— Что им там понадобилось? — скрывая за раздражением тревогу, спросил он.
Аболтиньш снисходительно усмехнулся, смерил старого чудака презрительным взглядом, нехотя ответил:
— Соседку вашу допрашивать будут. Сынок-то ночью тю-тю… Испарился.
Озолс побледнел, медленно слез с повозки — колени дрожали. Вот оно, начинается. Сегодня взяли Зенту, завтра могут взять и его. Ниточка тоненькая — того и гляди оборвется. Понимая бессмысленность в данной ситуации каких-либо слов, он тем не менее спросил:
— А я здесь при чем?
Аболтиньш ощерился, заговорщицки подмигнул:
— Ну, как же? Кому, как не вам лучше знать своих соседей? Можно сказать, всю жизнь в друзьях ходили.
Озолс растерялся, беспомощно обернулся к дочери — Марта стояла неподалеку и все слышала. На мгновение их взгляды встретились.
— Переоденься, отец, — спокойно сказала она. — В этой куртке неудобно.
Озолс обреченно вздохнул, покорно поплелся за ней к дому, но, как только вошел в коридор, обессиленно привалился к стене.
— Что я тебе говорил? — горячечным шепотом спросил он. — Дождались?
— Ничего страшного. — Дочь нежно погладила его по руке. — Только держись.
— А если она не выдержит?
— Выдержит, отец, она выдержит. Так же, как и ты.
— Нет, это конец. — Крупная слеза поползла по щеке старика.
— Отец! — Марта повысила голос. — Возьми себя в руки. Не забывай, у тебя есть внук.

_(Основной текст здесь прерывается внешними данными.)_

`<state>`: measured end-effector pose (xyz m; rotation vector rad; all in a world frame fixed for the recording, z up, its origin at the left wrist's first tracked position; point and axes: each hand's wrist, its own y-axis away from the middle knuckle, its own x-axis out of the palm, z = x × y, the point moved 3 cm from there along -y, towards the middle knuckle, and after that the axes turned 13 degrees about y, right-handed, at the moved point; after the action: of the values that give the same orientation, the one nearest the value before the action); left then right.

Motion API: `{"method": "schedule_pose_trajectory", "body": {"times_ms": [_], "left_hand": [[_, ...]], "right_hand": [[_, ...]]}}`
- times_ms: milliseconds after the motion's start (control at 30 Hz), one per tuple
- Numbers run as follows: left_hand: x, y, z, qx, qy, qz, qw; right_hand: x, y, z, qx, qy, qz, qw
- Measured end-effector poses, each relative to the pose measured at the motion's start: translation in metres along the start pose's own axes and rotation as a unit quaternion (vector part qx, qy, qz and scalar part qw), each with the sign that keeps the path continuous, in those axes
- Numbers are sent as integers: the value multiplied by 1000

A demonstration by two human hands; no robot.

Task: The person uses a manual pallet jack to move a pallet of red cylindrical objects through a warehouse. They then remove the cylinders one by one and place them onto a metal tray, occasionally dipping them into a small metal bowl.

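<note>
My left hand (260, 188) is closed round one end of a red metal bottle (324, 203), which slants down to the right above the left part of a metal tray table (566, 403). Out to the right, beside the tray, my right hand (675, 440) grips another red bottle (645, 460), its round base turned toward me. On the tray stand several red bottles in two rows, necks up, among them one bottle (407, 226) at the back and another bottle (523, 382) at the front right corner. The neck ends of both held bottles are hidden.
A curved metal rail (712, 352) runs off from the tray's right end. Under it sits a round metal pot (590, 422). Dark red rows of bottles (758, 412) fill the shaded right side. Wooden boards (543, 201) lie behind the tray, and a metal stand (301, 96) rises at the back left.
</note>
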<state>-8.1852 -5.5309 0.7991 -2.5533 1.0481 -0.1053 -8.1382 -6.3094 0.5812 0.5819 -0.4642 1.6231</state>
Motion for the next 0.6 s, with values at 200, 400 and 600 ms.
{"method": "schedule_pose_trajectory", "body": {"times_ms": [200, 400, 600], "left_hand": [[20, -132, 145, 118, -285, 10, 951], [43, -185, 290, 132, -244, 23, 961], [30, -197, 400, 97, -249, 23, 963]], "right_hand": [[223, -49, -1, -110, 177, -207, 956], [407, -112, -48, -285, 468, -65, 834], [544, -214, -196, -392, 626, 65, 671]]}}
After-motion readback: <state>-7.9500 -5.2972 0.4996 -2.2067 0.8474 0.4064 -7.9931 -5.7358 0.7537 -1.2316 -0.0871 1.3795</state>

Он смахнул слезу, несколько секунд разглядывал дочь, словно впервые видел, оттолкнулся от стены, устало сказал:
— Давай пиджак.
Зенту допрашивали долго и с пристрастием, но добиться ничего не могли. Она упорно стояла на своем: ночью приходили немецкие солдаты и увели сына. Какие солдаты? Она не знает. Как выглядели? Не заметила — было темно. На каком языке разговаривали? Естественно, на немецком. Спрудж, который вел допрос, — долговязый обер-лейтенант, ночной знакомый Озолса, лишь наблюдал со стороны — никак не мог подобрать нужной отмычки. Никакие доводы, никакие увещевания не помогли. Когда же дошло до угроз, женщина и вовсе замкнулась. Ее били методично, со знанием дела, Зента кричала, молила о пощаде, теряла сознание. Ее отливали, допрашивали и снова били. Безрезультатно.

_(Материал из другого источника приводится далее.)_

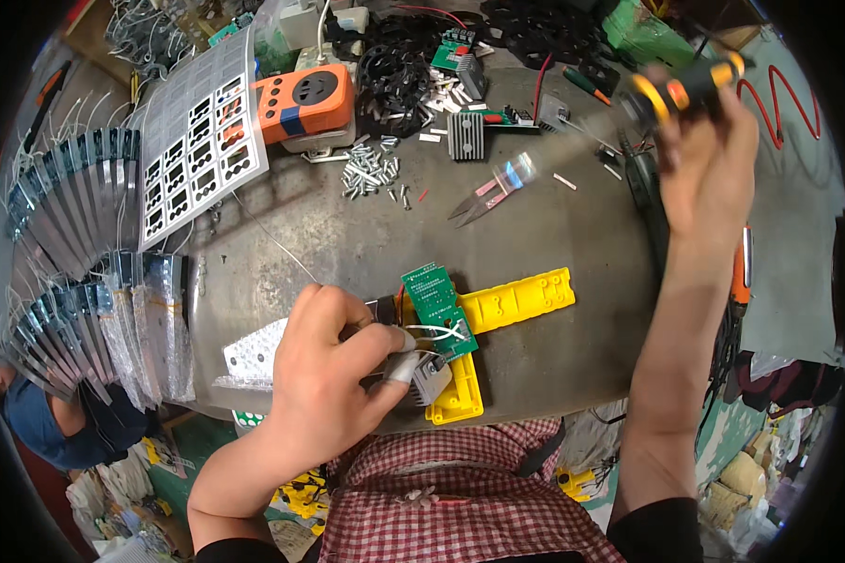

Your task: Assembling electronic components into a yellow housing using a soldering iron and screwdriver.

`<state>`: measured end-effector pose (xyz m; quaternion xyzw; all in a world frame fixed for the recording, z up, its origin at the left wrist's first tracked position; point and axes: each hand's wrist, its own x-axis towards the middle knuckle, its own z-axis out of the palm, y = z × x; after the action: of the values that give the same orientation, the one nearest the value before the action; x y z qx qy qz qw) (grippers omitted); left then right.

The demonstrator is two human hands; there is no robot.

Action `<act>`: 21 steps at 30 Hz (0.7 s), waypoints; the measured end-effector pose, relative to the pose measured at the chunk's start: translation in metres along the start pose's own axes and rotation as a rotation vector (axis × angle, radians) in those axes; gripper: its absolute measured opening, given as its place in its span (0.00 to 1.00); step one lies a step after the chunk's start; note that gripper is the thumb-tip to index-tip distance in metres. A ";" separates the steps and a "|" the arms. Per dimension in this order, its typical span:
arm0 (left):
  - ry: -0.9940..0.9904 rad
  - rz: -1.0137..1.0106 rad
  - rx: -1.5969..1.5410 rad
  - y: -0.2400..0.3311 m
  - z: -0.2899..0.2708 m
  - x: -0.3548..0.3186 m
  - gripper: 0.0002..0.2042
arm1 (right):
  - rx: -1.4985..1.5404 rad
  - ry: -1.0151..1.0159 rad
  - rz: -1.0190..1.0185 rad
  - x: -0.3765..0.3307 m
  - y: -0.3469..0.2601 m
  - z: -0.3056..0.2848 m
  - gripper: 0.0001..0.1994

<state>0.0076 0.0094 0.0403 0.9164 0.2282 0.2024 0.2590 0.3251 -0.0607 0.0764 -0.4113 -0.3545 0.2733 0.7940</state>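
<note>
Green board (437, 298) just right of left grip (333, 361), pinched on grey heatsink (433, 383); right grip (712, 159) clamped on yellow-black driver (683, 94).

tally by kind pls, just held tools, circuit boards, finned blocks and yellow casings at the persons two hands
Black-and-yellow tool, in the right hand: 1
Green circuit board, by the left hand: 1
Finned metal block, by the left hand: 1
Yellow casing, partly under the board: 1
Total: 4

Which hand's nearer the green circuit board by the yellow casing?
Left. Left hand is just left of the green circuit board, near its lower end; right hand is well up and right, holding a black-and-yellow tool.
</note>
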 end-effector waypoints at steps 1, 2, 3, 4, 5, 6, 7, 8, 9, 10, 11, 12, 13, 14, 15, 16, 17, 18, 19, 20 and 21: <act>0.001 -0.005 -0.006 0.000 0.002 0.001 0.12 | -0.021 0.092 0.086 -0.016 -0.005 -0.005 0.14; -0.015 0.026 -0.004 0.001 0.003 0.003 0.13 | -0.116 0.262 0.158 -0.030 -0.004 -0.008 0.15; -0.030 0.053 0.000 0.001 0.003 0.005 0.13 | -0.161 0.163 0.193 -0.041 -0.003 -0.013 0.17; -0.030 0.045 -0.001 0.002 0.003 0.007 0.13 | -0.206 0.067 0.224 -0.052 -0.003 -0.016 0.20; -0.034 0.074 0.020 0.002 0.004 0.008 0.13 | -0.208 0.026 0.264 -0.063 -0.003 -0.014 0.22; -0.044 0.105 0.042 0.002 0.003 0.009 0.14 | -0.209 -0.009 0.304 -0.072 -0.001 -0.010 0.23; -0.051 0.098 0.042 0.003 0.003 0.010 0.14 | -0.181 0.000 0.343 -0.078 0.004 -0.008 0.22; -0.050 0.108 0.050 0.004 0.003 0.010 0.14 | -0.157 0.045 0.337 -0.083 0.008 -0.004 0.17; -0.049 0.119 0.059 0.005 0.003 0.011 0.14 | -0.136 0.063 0.324 -0.084 0.017 -0.004 0.14; -0.055 0.112 0.060 0.006 0.003 0.012 0.14 | -0.114 0.082 0.311 -0.085 0.024 -0.004 0.12; -0.064 0.118 0.068 0.007 0.003 0.013 0.14 | -0.100 0.123 0.317 -0.086 0.029 0.001 0.10; -0.074 0.122 0.075 0.007 0.003 0.014 0.15 | -0.097 0.125 0.327 -0.087 0.032 0.003 0.10; -0.081 0.115 0.074 0.006 0.003 0.015 0.15 | -0.119 0.108 0.355 -0.087 0.032 0.005 0.10; -0.100 0.123 0.084 0.004 0.003 0.016 0.15 | -0.141 0.092 0.383 -0.088 0.034 0.005 0.10; -0.118 0.134 0.094 0.005 0.002 0.017 0.15 | -0.133 0.083 0.371 -0.088 0.036 0.002 0.10; -0.125 0.130 0.092 0.006 0.002 0.018 0.15 | -0.132 0.086 0.377 -0.088 0.037 0.000 0.10; -0.136 0.133 0.093 0.007 0.001 0.019 0.15 | -0.132 0.075 0.388 -0.089 0.038 -0.001 0.10; -0.146 0.137 0.096 0.007 0.001 0.020 0.14 | -0.131 0.063 0.398 -0.089 0.039 -0.002 0.10; -0.150 0.135 0.096 0.007 0.001 0.021 0.14 | -0.129 0.066 0.401 -0.089 0.040 -0.002 0.10; -0.155 0.137 0.091 0.006 0.001 0.021 0.14 | -0.139 0.062 0.392 -0.089 0.042 -0.003 0.10; -0.159 0.140 0.087 0.006 0.001 0.021 0.14 | -0.148 0.058 0.381 -0.089 0.043 -0.002 0.10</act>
<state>0.0269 0.0154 0.0483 0.9537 0.1507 0.1367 0.2216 0.2676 -0.1043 0.0093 -0.5358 -0.2662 0.3798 0.7056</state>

Лосберг — он присутствовал лишь в начале допроса — сослался на недомогание и отправился к себе на дачу. Его вызвался проводить Крейзис, ушел и больше не вернулся. Манфред уехал в Ригу, Озолс тоже хотел увильнуть, однако на него прикрикнули, и он вынужден был остаться до конца. Аболтиньш же, напротив, так рьяно принялся помогать, словно всю жизнь только и занимался кровавым, мясницким делом. Даже видавший виды Спрудж не без любопытства поглядывал на добровольного помощника.